Roche submits supplemental biologics license application to the US FDA for Kadcyla for adjuvant treatment of people with HER2-positive early breast cancer with residual disease after neoadjuvant treatment
Basel, 05 February 2019
- Roche’s application is being reviewed under the US FDA's Real-Time Oncology Review and Assessment Aid pilot programmes
- Kadcyla was granted Breakthrough Therapy Designation for this application
Roche (SIX: RO, ROG; OTCQX: RHHBY) today announced completing the submission of a supplemental Biologics License Application to the US Food and Drug Administration (FDA) for Kadcyla® (trastuzumab emtansine) for adjuvant (after surgery) treatment of people with HER2-positive early breast cancer (eBC) with residual disease after neoadjuvant (before surgery) treatment. The FDA is reviewing the application under the Real-Time Oncology Review and Assessment Aid pilot programmes, which aim to explore a more efficient review process to ensure safe and effective treatments are available to patients as early as possible.[1,2] For this indication, Kadcyla was also granted Breakthrough Therapy Designation, which is designed to expedite the development and review of medicines intended to treat serious or life-threatening diseases.
“Kadcyla was granted Breakthrough Therapy Designation and is also the first Roche medicine to be reviewed under the FDA’s Real-Time Oncology Review pilot programme; both FDA initiatives aim to expedite reviews and bring medicines to patients sooner” said Sandra Horning, MD, Roche’s Chief Medical Officer and Head of Global Product Development. “We are working closely with the FDA to bring Kadcyla to people with HER2-positive early breast cancer who have residual disease after neoadjuvant therapy as early as possible.”

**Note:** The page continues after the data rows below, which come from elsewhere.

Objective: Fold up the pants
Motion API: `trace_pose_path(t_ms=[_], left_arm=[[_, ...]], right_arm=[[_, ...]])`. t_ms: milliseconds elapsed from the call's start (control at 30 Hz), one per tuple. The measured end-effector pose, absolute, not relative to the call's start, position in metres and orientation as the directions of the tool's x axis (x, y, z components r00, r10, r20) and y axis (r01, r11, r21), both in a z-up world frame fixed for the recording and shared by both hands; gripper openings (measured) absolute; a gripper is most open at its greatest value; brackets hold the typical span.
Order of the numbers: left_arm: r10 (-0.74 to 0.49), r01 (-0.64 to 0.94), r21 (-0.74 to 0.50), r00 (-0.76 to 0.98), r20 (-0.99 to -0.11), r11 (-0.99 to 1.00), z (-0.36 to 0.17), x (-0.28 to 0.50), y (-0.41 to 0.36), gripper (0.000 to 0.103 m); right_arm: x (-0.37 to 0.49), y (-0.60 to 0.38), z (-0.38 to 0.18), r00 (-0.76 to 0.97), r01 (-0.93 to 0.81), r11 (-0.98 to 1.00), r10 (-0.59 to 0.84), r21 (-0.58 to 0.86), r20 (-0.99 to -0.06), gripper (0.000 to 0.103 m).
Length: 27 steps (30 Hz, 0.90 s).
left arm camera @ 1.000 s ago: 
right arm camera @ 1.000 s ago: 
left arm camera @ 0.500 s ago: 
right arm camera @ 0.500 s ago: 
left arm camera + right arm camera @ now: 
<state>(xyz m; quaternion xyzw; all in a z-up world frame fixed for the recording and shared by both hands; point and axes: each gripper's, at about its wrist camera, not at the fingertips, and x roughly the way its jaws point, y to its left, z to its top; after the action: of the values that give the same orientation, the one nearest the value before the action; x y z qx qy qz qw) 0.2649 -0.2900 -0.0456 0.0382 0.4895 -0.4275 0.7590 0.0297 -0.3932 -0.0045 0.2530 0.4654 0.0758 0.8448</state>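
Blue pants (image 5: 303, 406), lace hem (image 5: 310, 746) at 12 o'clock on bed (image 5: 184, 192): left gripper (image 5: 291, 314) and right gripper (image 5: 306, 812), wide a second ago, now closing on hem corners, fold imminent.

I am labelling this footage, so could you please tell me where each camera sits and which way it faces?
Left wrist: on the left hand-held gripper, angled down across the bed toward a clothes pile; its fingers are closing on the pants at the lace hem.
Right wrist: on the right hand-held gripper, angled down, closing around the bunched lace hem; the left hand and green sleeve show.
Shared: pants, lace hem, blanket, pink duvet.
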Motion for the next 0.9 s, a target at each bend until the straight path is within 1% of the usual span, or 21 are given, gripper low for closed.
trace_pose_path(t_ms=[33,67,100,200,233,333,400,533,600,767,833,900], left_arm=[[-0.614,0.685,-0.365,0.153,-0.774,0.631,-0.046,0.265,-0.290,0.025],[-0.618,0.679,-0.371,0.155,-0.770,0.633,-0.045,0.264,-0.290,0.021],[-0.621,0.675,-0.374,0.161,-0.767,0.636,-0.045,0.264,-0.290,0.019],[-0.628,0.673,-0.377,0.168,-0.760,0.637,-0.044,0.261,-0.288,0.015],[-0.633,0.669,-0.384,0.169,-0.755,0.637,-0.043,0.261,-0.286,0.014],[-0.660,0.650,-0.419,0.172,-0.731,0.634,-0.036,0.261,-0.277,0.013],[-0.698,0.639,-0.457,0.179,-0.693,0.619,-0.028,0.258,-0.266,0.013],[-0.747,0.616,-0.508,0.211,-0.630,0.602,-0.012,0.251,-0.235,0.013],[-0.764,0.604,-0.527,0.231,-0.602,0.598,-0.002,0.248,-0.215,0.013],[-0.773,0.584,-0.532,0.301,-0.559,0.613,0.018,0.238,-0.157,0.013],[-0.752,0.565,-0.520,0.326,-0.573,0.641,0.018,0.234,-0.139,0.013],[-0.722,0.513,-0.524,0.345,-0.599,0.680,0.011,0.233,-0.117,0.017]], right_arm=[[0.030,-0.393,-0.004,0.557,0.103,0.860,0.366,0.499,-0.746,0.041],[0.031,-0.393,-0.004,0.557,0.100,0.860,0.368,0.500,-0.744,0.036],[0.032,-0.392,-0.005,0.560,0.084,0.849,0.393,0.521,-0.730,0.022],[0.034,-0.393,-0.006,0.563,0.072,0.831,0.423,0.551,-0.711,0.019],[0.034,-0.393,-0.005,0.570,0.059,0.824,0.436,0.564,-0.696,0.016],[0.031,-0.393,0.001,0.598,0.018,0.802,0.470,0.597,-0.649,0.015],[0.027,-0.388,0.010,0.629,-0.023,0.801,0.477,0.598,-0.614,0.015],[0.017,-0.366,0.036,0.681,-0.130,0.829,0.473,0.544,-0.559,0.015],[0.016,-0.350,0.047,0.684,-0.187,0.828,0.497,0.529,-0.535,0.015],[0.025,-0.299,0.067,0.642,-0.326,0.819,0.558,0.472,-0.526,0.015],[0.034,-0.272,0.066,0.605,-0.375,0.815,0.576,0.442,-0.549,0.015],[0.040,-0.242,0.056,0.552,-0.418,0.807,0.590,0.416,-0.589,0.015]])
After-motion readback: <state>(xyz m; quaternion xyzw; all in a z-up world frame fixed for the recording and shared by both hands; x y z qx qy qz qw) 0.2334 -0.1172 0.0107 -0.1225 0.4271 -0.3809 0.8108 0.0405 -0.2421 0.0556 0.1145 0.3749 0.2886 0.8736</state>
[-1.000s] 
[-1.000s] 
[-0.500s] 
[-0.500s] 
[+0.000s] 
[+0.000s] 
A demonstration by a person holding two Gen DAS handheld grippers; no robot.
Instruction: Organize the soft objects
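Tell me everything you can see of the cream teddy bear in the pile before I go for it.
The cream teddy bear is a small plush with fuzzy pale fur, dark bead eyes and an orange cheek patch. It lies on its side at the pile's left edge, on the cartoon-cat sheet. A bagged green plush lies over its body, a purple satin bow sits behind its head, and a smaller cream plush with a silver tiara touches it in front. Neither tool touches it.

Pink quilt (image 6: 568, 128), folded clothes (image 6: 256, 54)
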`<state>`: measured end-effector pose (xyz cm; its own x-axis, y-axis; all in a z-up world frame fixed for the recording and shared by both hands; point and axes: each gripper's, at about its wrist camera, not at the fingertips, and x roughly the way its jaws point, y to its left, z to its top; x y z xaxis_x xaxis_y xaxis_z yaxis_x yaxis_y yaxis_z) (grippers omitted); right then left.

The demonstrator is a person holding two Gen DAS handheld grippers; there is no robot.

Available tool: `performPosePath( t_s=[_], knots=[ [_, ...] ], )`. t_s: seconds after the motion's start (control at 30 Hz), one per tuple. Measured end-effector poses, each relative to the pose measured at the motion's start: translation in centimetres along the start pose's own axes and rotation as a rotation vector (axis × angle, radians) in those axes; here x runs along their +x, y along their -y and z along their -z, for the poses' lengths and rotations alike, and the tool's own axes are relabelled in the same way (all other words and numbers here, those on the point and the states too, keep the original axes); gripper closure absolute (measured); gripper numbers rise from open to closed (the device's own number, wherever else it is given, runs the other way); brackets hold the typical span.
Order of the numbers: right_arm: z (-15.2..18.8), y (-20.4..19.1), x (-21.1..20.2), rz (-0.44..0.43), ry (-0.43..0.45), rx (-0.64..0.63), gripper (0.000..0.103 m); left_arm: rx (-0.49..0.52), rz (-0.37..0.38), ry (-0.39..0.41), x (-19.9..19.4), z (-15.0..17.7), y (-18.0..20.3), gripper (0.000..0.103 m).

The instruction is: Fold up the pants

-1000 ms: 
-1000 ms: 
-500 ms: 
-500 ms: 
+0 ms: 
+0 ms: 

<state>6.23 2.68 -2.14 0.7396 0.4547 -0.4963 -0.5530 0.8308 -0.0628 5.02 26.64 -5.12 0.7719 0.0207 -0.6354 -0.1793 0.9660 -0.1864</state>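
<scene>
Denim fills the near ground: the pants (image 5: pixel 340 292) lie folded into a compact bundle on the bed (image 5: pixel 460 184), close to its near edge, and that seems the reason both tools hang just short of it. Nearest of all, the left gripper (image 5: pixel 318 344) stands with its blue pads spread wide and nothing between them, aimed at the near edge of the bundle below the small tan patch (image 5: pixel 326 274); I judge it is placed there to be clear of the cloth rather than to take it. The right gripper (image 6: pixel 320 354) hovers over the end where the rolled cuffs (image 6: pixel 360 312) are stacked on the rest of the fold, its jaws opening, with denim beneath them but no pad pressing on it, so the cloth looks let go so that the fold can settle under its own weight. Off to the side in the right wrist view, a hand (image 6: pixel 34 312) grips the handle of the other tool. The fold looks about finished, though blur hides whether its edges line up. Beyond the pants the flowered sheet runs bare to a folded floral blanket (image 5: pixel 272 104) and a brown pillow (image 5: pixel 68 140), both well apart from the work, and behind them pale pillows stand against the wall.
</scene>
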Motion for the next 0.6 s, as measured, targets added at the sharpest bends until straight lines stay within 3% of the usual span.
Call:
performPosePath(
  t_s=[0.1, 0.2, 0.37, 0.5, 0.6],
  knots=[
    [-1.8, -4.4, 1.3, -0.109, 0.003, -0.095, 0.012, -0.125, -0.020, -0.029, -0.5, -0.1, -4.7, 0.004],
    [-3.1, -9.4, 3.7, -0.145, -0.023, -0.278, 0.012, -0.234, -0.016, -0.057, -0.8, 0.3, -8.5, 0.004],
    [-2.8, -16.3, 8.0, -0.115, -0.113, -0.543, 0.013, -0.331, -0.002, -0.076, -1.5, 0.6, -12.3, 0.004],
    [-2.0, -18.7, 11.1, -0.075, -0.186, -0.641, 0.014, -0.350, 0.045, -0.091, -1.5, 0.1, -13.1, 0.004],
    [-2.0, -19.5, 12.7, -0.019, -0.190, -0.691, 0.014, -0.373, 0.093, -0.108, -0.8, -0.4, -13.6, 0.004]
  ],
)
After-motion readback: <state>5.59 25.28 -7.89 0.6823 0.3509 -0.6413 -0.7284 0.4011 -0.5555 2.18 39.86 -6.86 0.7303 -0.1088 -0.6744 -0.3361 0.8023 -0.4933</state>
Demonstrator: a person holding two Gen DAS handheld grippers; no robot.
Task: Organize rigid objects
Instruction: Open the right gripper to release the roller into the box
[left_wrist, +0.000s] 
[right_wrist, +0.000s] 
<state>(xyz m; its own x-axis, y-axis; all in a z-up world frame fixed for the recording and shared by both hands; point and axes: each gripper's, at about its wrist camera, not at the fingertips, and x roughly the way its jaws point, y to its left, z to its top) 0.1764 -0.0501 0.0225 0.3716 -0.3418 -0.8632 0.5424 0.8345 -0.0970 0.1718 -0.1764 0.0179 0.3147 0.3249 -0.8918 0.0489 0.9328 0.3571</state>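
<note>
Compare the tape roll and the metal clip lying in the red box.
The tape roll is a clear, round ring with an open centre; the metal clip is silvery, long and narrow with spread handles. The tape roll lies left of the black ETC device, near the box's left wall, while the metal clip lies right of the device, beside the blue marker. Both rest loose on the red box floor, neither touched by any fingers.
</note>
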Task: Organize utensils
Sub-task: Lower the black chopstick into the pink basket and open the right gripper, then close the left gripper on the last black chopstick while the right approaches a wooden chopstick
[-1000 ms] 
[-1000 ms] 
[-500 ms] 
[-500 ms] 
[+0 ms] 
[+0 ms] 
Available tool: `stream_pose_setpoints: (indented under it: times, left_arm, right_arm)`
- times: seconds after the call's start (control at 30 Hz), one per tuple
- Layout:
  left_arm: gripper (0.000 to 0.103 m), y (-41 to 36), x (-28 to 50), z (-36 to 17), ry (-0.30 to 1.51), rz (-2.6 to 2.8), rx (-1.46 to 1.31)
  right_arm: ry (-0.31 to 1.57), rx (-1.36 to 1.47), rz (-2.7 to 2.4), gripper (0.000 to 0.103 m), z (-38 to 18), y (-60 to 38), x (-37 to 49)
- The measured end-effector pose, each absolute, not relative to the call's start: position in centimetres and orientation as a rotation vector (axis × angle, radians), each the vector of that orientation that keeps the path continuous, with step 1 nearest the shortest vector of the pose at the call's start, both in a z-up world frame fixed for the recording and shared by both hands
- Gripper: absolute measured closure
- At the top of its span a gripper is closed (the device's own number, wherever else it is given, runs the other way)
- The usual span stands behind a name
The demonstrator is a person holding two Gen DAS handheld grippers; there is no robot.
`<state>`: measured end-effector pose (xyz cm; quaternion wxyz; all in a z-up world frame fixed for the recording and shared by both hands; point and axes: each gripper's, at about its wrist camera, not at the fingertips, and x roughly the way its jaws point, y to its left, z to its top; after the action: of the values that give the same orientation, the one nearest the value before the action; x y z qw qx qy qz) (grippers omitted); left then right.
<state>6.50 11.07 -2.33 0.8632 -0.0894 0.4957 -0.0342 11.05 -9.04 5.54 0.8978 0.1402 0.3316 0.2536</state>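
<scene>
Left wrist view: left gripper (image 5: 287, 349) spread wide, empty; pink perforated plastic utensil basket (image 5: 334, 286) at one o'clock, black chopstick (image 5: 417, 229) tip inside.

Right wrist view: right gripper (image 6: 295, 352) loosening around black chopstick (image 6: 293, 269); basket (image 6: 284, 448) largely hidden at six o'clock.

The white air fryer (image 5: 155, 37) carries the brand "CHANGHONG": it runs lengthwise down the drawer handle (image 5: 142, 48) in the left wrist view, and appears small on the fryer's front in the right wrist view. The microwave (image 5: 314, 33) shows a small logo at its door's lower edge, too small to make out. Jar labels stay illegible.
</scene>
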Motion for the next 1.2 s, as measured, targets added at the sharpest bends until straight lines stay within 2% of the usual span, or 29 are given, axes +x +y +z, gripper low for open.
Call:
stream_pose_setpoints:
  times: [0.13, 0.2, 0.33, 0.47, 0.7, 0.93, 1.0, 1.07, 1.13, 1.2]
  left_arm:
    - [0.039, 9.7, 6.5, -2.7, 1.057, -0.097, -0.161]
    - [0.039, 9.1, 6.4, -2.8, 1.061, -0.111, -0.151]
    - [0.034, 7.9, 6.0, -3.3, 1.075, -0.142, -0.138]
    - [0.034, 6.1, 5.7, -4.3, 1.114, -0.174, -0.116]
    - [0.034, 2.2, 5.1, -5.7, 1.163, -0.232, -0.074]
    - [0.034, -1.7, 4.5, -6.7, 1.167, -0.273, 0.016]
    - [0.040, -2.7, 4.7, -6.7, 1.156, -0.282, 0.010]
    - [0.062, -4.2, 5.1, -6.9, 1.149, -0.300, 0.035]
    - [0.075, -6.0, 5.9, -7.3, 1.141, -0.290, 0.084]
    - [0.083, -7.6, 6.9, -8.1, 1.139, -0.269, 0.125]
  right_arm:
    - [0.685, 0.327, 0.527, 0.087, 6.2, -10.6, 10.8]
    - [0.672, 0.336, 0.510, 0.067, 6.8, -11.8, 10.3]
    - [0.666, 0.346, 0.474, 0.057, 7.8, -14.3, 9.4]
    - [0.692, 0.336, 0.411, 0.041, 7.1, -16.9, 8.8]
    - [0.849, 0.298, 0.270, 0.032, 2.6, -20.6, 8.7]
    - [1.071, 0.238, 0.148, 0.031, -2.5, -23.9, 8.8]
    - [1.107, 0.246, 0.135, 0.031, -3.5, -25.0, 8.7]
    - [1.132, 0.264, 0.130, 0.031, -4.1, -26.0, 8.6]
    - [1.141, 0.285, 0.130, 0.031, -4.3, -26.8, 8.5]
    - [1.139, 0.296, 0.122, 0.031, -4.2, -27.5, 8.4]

This application is based on results of the phase III KATHERINE study showing Kadcyla significantly reduced the risk of invasive breast cancer recurrence or death from any cause (invasive disease-free survival; iDFS) by 50% (HR=0.50, 95% CI 0.39-0.64, p<0.0001) compared to Herceptin® (trastuzumab) as an adjuvant treatment in people with HER2-positive eBC who have residual disease present following neoadjuvant treatment. People who have residual disease after neoadjuvant treatment have a worse prognosis than those with no detectable disease. At three years, 88.3% of people treated with Kadcyla did not have their breast cancer return compared to 77.0% treated with Herceptin, an absolute improvement of 11.3%.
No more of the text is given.